## What this task involves
Write out, word for word, the part of the listing below that opens with the line containing "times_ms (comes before" and closes with the line containing "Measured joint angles", keeping both of those lines and adding no others.

## Exercise input
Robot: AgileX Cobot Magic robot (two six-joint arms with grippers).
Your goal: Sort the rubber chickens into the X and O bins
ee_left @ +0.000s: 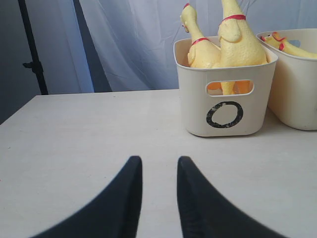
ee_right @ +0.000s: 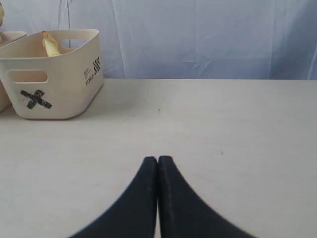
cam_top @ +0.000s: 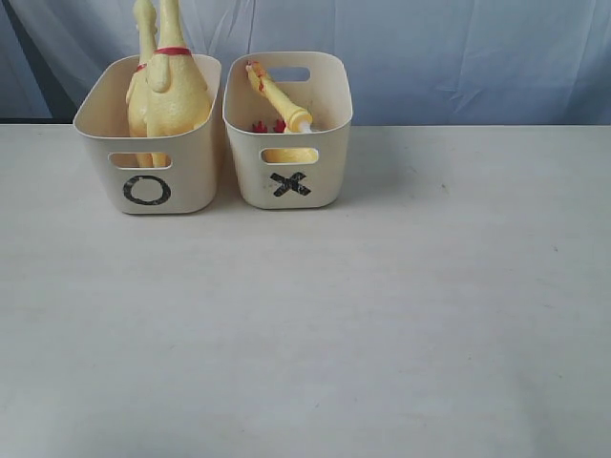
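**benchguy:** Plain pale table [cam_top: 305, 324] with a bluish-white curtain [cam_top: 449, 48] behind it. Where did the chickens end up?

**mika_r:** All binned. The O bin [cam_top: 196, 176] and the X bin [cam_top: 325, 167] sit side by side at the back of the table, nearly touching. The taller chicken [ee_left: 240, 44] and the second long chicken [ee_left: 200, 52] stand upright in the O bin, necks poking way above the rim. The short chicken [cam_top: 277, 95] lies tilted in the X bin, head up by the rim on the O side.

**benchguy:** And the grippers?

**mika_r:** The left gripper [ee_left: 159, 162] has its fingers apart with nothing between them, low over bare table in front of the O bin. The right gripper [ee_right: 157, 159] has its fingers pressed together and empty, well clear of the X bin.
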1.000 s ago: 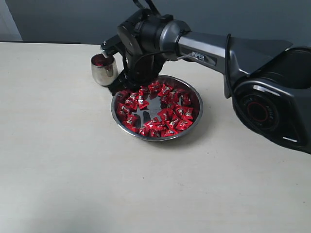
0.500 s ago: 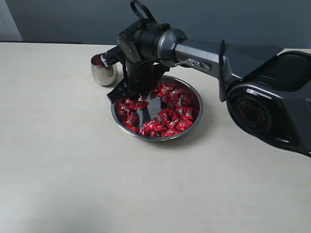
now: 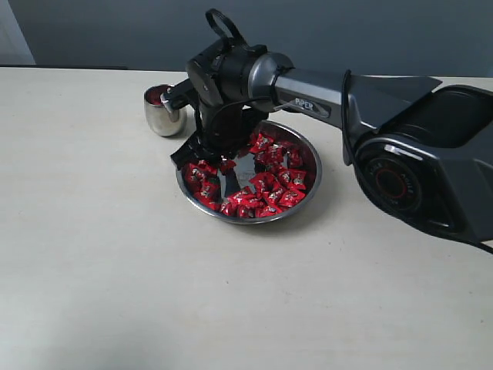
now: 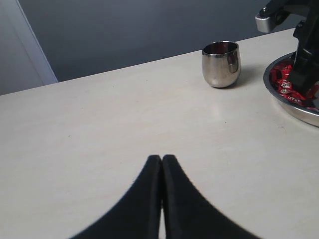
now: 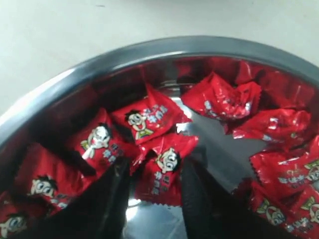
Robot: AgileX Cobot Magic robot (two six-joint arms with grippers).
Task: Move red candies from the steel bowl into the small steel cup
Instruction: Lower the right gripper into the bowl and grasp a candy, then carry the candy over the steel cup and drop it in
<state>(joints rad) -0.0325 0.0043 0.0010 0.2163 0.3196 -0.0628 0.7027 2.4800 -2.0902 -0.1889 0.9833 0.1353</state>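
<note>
- Right arm (image 3: 370, 100) reaches from the right side across the worktop (image 3: 115, 270). Its wrist bends down over the left part of the steel bowl (image 3: 317, 173).
- Right pincer (image 3: 206, 158) has its tips down among the red candies (image 3: 269, 189). In the right wrist view the pincer (image 5: 154, 199) stands open, its two dark fingers (image 5: 107, 199) either side of one candy (image 5: 162, 174) on the bowl floor. That candy is not lifted.
- Left pincer (image 4: 162, 159) is closed on nothing and hovers low over bare worktop, well apart from the bowl.
- Small steel cup (image 3: 164, 114) stands upright just beside the bowl's far-left rim, not touching it. Red shows inside its mouth.
- The rest of the candies lie in the bowl in a loose ring, with bare steel at the middle.
- Since a second ago, the wrist has swung away from the cup and sunk lower into the bowl. The cup now shows clear of the arm. Bowl and cup have not shifted.
- Writing: "PIPER" (image 3: 306, 102) in white on the forearm. Wrappers carry a cartoon child's face and small printed characters, which I cannot read.
</note>
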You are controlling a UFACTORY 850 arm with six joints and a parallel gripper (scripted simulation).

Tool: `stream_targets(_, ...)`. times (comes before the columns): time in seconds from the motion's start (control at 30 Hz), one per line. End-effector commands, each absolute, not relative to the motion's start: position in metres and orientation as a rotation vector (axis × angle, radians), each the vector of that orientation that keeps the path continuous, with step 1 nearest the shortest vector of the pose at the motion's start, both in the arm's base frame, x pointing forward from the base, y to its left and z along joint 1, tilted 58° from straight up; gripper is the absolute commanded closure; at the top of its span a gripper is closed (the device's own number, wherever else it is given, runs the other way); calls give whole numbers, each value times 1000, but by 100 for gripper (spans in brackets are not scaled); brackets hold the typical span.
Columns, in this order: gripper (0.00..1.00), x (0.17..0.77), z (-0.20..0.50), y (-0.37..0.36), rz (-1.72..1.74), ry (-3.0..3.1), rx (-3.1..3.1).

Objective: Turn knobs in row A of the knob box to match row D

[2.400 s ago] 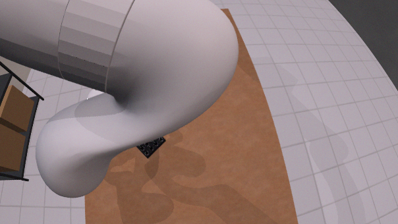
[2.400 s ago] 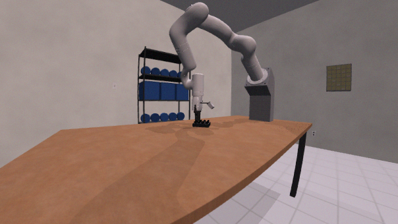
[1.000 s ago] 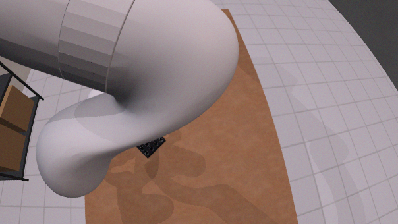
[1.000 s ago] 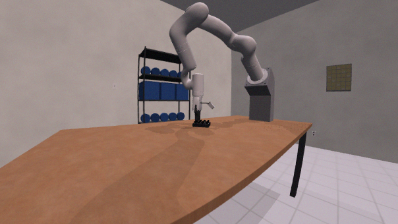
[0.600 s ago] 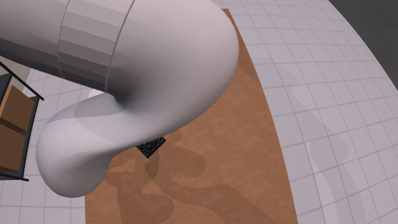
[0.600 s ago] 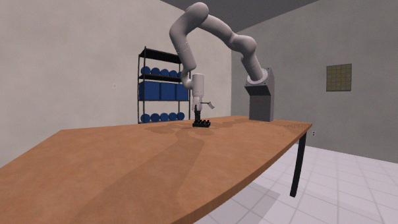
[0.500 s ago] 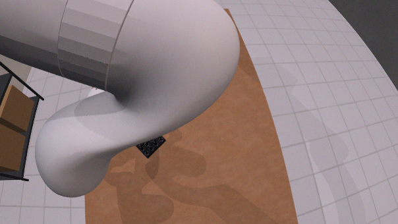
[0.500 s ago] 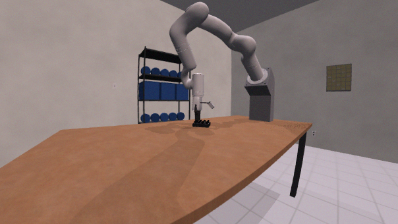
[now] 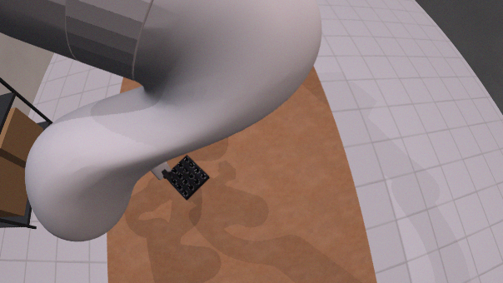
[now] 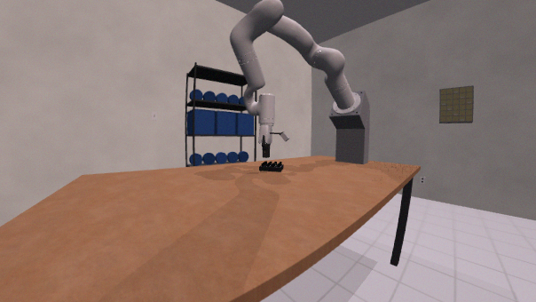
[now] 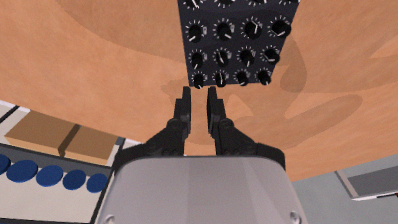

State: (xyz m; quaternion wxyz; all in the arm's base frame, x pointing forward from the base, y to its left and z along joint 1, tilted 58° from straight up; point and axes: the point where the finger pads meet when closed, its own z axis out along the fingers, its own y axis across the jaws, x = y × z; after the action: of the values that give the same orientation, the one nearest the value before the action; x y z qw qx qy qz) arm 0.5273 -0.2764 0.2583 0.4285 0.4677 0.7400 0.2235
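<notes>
Knob box: on surface, inward from its edges | fingers: slightly parted, empty, above it | row-A match: unconfirmed, labels unreadable; remaining turns cannot be told

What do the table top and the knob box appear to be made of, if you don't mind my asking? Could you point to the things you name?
The table top [image 9: 291, 175] [image 10: 177, 213] [image 11: 120, 75]: possibly matte wood or laminate, given its mottled orange-brown. The knob box [image 9: 186, 198] [image 10: 271, 169] [image 11: 213, 46]: probably dark plastic, though painted metal is possible.
</notes>
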Motion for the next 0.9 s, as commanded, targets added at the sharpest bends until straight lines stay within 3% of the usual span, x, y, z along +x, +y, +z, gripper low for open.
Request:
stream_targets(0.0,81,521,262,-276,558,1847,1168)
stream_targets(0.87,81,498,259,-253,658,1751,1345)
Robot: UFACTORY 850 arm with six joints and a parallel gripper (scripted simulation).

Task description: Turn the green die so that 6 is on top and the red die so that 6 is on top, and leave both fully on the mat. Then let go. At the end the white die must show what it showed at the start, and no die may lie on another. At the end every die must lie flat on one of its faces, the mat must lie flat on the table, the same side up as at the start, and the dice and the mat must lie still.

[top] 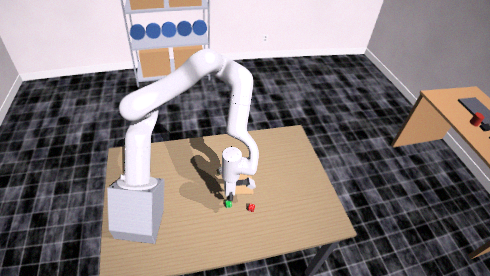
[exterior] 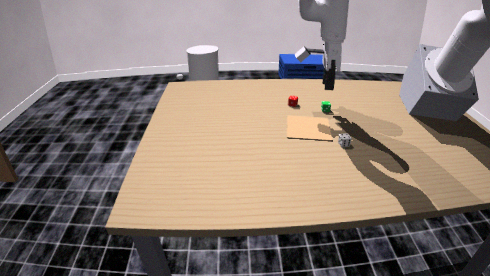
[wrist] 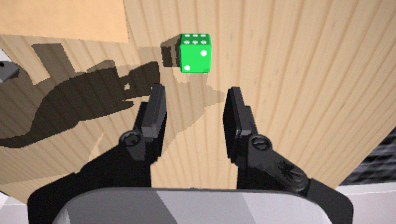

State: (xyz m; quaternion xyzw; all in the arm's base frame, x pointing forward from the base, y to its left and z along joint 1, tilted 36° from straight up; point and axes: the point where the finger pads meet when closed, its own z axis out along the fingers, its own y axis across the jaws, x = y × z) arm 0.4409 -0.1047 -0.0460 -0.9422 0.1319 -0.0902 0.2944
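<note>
The green die [top: 228, 204] [exterior: 326, 106] [wrist: 195, 53] lies on the bare table off the mat; the wrist view shows its two-pip and six-pip faces, but I cannot tell surely which is on top. My gripper [top: 230, 197] [exterior: 328, 88] [wrist: 195, 101] is partly open and empty, above the table close to the green die, which shows beyond the fingertips in the wrist view. The red die [top: 251, 207] [exterior: 293, 101] lies on the table off the mat, its top number too small to read. The tan mat [top: 245, 191] [exterior: 300, 127] [wrist: 60, 20] lies flat. The white die [exterior: 345, 140] [wrist: 10, 72] lies beside a mat corner.
The arm's base block [top: 135, 212] [exterior: 435, 85] stands at one end of the wooden table [top: 290, 220] [exterior: 200, 175]. The arm's shadow crosses the table near the white die and part of the mat. A second desk [top: 440, 107] stands apart from the table.
</note>
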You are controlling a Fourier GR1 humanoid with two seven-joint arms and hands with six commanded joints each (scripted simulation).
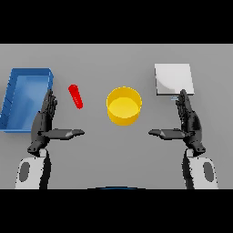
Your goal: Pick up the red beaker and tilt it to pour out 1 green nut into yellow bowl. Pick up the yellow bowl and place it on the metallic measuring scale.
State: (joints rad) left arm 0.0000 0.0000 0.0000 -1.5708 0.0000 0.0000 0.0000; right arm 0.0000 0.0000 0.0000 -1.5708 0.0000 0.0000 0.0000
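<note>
The red beaker [75,96] is a slim red tube on the table left of centre, leaning so its top points to the far left. The yellow bowl [124,106] stands upright in the middle and looks empty. At the far right lies the metallic measuring scale [174,78], a flat pale square. My left hand [44,122] hovers open just left of and nearer than the beaker, thumb pointing inward. My right hand [189,122] is open too, near the scale's front edge, its fingertips close to it. Neither hand touches anything. No green nut shows.
A blue bin [13,107] with raised walls sits at the far left, right beside my left hand. Grey table [116,150] lies between the two hands in front of the bowl.
</note>
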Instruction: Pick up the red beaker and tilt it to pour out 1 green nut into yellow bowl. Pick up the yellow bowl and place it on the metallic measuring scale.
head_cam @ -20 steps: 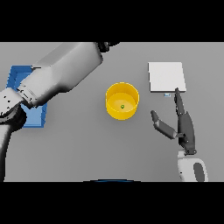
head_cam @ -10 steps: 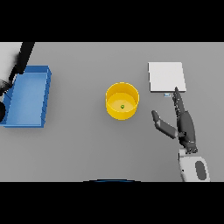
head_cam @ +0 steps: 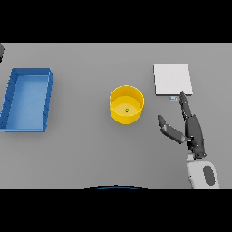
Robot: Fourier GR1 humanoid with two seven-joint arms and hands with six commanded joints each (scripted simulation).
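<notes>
A: We log the yellow bowl (head_cam: 127, 104) upright near the middle of the grey tabletop (head_cam: 90, 149). One small green nut (head_cam: 127, 110) lies on its floor.

B: Agreed. We see the metallic measuring scale (head_cam: 172, 79) as a pale square plate to the right of the bowl and a little further from the robot, apart from it. A small tab shows at its near edge.

A: The right robot hand (head_cam: 192, 131) comes up from the lower right. We note its fingers straight, pointing away from the robot, with the tips just short of the scale's near edge. The thumb sticks out toward the bowl. It has hold of nothing.

B: It sits near the bowl but does not touch it; bare tabletop shows between thumb and bowl wall.

A: On the far left we record a blue tray (head_cam: 27, 99), open-topped, well apart from the bowl.

B: We find no red beaker and no left robot hand in the head view. A small dark shape at the left edge is too little for us to identify.
</notes>
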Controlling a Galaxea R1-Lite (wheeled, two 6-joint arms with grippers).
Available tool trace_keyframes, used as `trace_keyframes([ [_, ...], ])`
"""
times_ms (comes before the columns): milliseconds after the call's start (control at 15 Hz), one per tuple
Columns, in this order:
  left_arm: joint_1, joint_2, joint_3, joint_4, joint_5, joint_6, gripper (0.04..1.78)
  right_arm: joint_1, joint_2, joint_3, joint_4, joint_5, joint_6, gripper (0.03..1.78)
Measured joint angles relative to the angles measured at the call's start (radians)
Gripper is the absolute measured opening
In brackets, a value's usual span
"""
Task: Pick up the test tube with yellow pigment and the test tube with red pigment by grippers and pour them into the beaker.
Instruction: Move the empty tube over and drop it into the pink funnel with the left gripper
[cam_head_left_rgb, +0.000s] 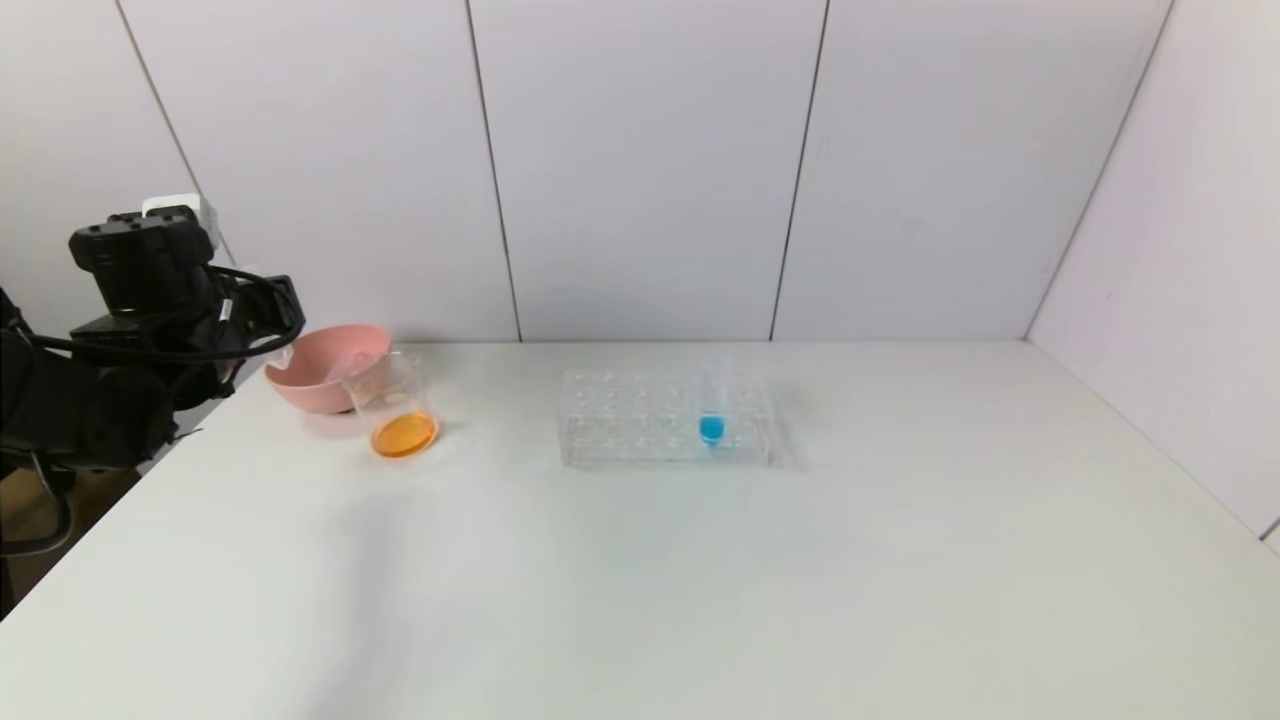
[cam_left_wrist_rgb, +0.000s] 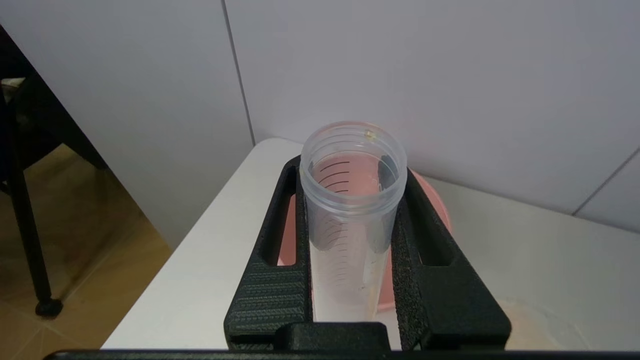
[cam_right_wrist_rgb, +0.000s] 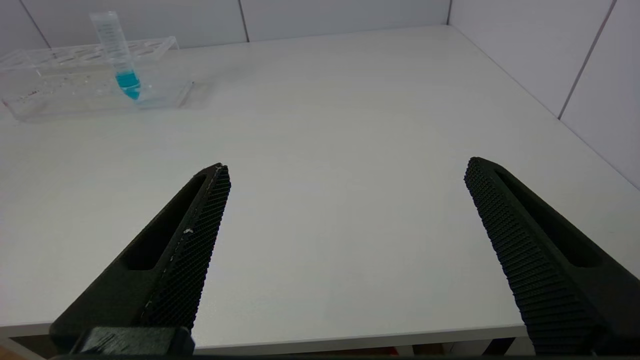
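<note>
My left gripper is at the table's far left, beside the pink bowl. It is shut on a clear graduated test tube, held mouth away from the wrist over the bowl's edge. The tube looks empty, with only a small yellow speck at its rim. No tube with yellow or red liquid shows anywhere. The glass beaker stands right of the bowl with orange liquid in its bottom. My right gripper is open and empty over the table's near edge, out of the head view.
A clear many-holed rack stands mid-table with one tube of blue liquid upright in it; both also show in the right wrist view, the rack and the blue tube. Walls close the back and right sides.
</note>
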Motion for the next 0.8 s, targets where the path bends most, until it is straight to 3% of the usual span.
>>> trace_keyframes([
  [133,-0.001,0.074,-0.036,-0.060,0.008,0.000,0.46,0.000,0.000,0.000,0.000,0.000,0.000,1.71],
  [467,0.006,0.237,-0.203,-0.037,0.010,0.038,0.46,0.000,0.000,0.000,0.000,0.000,0.000,1.71],
  [800,0.005,0.299,-0.242,-0.036,0.016,0.046,0.49,0.000,0.000,0.000,0.000,0.000,0.000,1.71],
])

## Finished exercise
times_ms (comes before the columns): milliseconds after the call's start (control at 15 Hz), one per tuple
Columns, in this order:
  left_arm: joint_1, joint_2, joint_3, joint_4, joint_5, joint_6, gripper (0.04..1.78)
  right_arm: joint_1, joint_2, joint_3, joint_4, joint_5, joint_6, gripper (0.03..1.78)
Measured joint angles relative to the angles measured at the call's start (radians)

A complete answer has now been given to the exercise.